FINAL THOUGHTS ON 3RD PERSON
LIMITED
• The third-person limited has the advantages of both
the immediacy of the first person and the authority
and range of the third person omniscient.
• It is the most frequently used point of view.
SECOND-PERSON
• The third major point of view is the second-person,
in which the narrator addresses the audience
directly using the pronoun “you,” and assumes that
the audience is experiencing the events along with
the narrator.
• The implied audience may be the reader, a
character who appears later in the story, or a
listener who is never identified, such as a therapist in
whom the narrator is confiding.
SECOND-PERSON
• It occurs most frequently as a temporary departure
from one of the other points of view.
EXAMPLE
• Holden Caufield, the troubled teenage first-person
narrator in The Catcher in the Rye, introduces the
younger sister he adores and then says several times with
uncharacterized enthusiasm, “You’d like her…I swear to
God you’d like her.”
• Whether Holden is speaking to a sympathetic reader or
to one of the doctors at the “crumby place” where he
tells us on the first page, he has been sent to recover
from “some madman stuff” he has suffered, the shift in
both his perspective and his attitude are striking.
EXAMPLE
• John Cheever’s “The Swimmer” is a third-person limited
story about an apparently carefree suburbanite who
decides to return home after an afternoon poolside
party by swimming across the intervening pools owned
by his neighbors.
• One of the first hints of the devastating truth about his
situation comes in a sudden switch to the second-person
point of view as he waits to cross a busy, littered
highway:
EXAMPLE
Had you gone for a Sunday afternoon ride that day
you might have seen him, close to naked, standing on
the shoulders of Route 424, waiting for a chance to
cross.

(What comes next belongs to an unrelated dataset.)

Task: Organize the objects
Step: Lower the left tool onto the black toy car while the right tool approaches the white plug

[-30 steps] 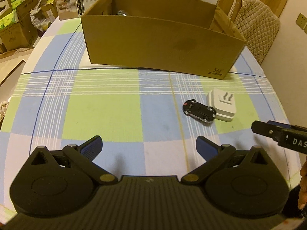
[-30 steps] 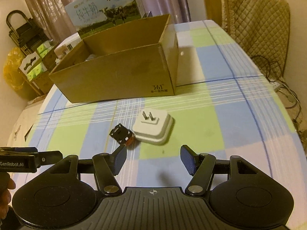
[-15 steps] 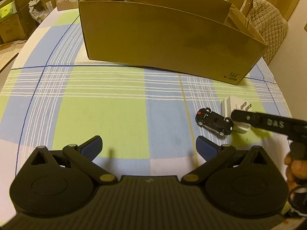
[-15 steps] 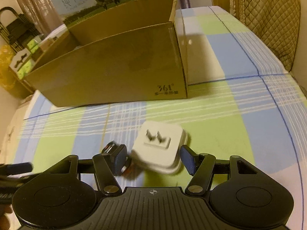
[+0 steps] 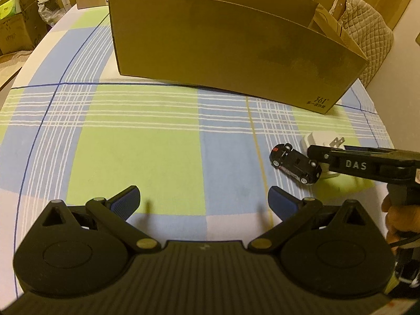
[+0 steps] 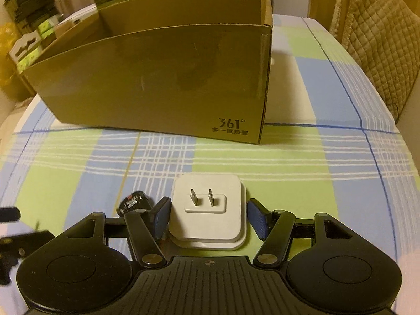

You might have wondered if he was the victim
of foul play, had his car broken down, or was he
merely a fool.
• His vulnerability and isolation foreshadow the
terrible emptiness that awaits him at his journey’s
end.
SECOND PERSON
• The use of second-person point of view is relatively rare.
• While it has the immediacy of the first-person, it can
have the off-putting effects of seeming highly selfconscious and of calling constant attention to the
process of narration.
• It also limits the kinds of scenes that can effectively be
related through such constant back-and-forth
involvement between narrator and audience.